As pessoas estão temerosas quanto à covid-19 e quanto à fome. O Brasil padece do básico, que é saúde, moradia e educação. Saúde não temos, ainda mais com hospitais lotados. Moradia vamos perder sem dinheiro. E a educação já perdemos todas as vezes em que a única solução é aula on-line. Nossas crianças não têm aula, não têm computador, não têm wi-fi, não têm lanche, não têm professores, não têm dignidade.

E qual o papel da imprensa? Atacar Bolsonaro ou Lula. De um lado os jornalistas que mamaram nas tetas do rebanho de Lula, que encarnou a paz, o amor e o conchavo. Não importavam os desafetos políticos de Lula, mas quais as alianças que seriam feitas em nome do dinheiro e da saudação das dívidas dos jornalistas empresários.

Do outro lado a imprensa ‘bolsonarista’, que, como em uma guerra, combate sem piedade os inimigos.

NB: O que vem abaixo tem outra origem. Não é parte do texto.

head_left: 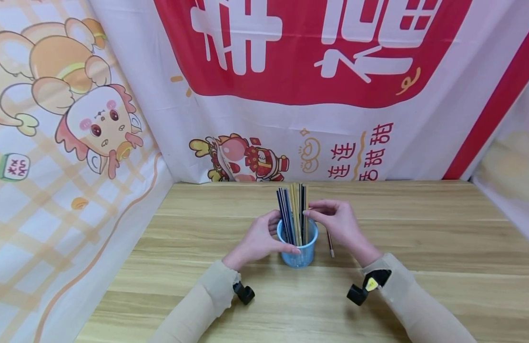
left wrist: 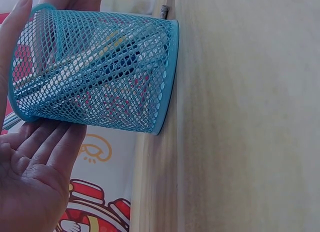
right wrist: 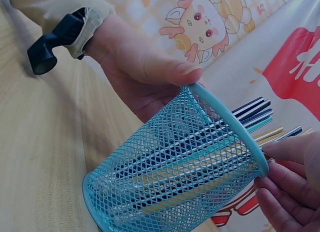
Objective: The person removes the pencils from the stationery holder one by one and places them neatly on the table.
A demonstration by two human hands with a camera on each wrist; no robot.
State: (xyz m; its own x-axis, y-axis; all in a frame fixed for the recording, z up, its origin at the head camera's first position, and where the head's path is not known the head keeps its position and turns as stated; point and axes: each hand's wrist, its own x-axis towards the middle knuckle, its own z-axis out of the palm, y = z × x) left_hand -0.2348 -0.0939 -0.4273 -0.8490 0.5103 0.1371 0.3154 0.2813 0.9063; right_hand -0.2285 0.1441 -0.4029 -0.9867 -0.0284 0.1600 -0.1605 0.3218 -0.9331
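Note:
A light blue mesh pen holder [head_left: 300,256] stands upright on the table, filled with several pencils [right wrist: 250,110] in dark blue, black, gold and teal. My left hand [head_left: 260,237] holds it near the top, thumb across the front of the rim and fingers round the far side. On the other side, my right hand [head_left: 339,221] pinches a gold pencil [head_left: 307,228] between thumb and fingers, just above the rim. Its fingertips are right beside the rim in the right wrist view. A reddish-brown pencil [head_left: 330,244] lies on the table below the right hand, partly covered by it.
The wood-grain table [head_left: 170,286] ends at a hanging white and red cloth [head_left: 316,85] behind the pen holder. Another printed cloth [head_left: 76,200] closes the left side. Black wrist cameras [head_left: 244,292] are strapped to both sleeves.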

Tampouco tem misericórdia com aqueles que indiretamente sofrem as consequências dos atos ilícitos, praticados em nome de Deus, família (não a nossa) e das pseudovantagens éticas e morais.

De um lado a direita, do outro a esquerda e no meio disso tudo o povo. Como sempre a guerra destruindo civilizações. E hoje o Brasil não enfrenta a guerra bélica, mas é tão ruim quanto ver sangue.

A guerra da imprensa travestida de prestação de serviços é uma das piores que pude ver e sentir. Então, os ‘Bolsonaristas’ dizem que as vacinas estão chegando e os ‘lulistas’ dizem que não. Há um desespero insano na divulgação de números.

A velha tática de desestabilizar o povo, com caos e medo, para em um futuro próximo reinar sobre as cinzas. De um lado o governo que fala que está tudo bem, de outro a oposição que desmente, com a opção de trazer um futuro melhor. Que futuro?

Impossível acreditar em números, verdades, comoções, coragem. A discordância sempre fez parte do mundo jornalístico, desde que apurada a informação. Como eu posso crer em notícias editadas, comentários tendenciosos, de empresas que precisam de dinheiro e pensam primeiro em se manter, não falir, não quebrar ou não se endividar mais ainda?

O que eu sei de covid-19, sei por própria experiência. Eu fiquei doente, contraí a doença, fui tratado em um hospital de excelência e pude ver o esforço dos profissionais de saúde que mal dormiam para atender a demanda. Eu fui abençoado por ter a oportunidade de ter um hospital. E quem não tem ajuda médica?

Eu passei a respeitar ainda mais a doença e no filtro de notícias infundadas, tenho a certeza que devemos lavar as mãos, manter distância, não se aglomerar, usar máscara, álcool em gel, esperar a vacina, quietos, como se estivéssemos em uma moradia pós-apocalíptica, esperando a poeira radioativa passar.

A vacina vai chegar, pessoas em situação de pobreza vão precisar ainda mais de ajuda, um dia a pandemia vai passar e teremos que recolher os cacos da esperança. A reconstrução física e moral será hercúlea. Dentre as várias lições que aprendemos: “devemos escolher muito bem quem são os jornalistas, e as empresas que nos passam a informação”.

A vacina será o primeiro passo de um País que ainda chora seus mortos. Mas ainda estamos preocupados em combater Bolsonaro ou Lula. Mesmo que para isso tenhamos que acordar em uma terra devastada por dor.

Como em um final de conflito bélico, nas próximas eleições presidenciais veremos gente sorrindo e gente chorando. Os que sorriem esconderão o gosto amargo que as mortes provocaram em seus espíritos, amputados pela vaidade e a necessidade de poder.

*As informações e opiniões expressas nesse texto são de total responsabilidade de seu autor e podem ou não refletir a opinião deste veículo.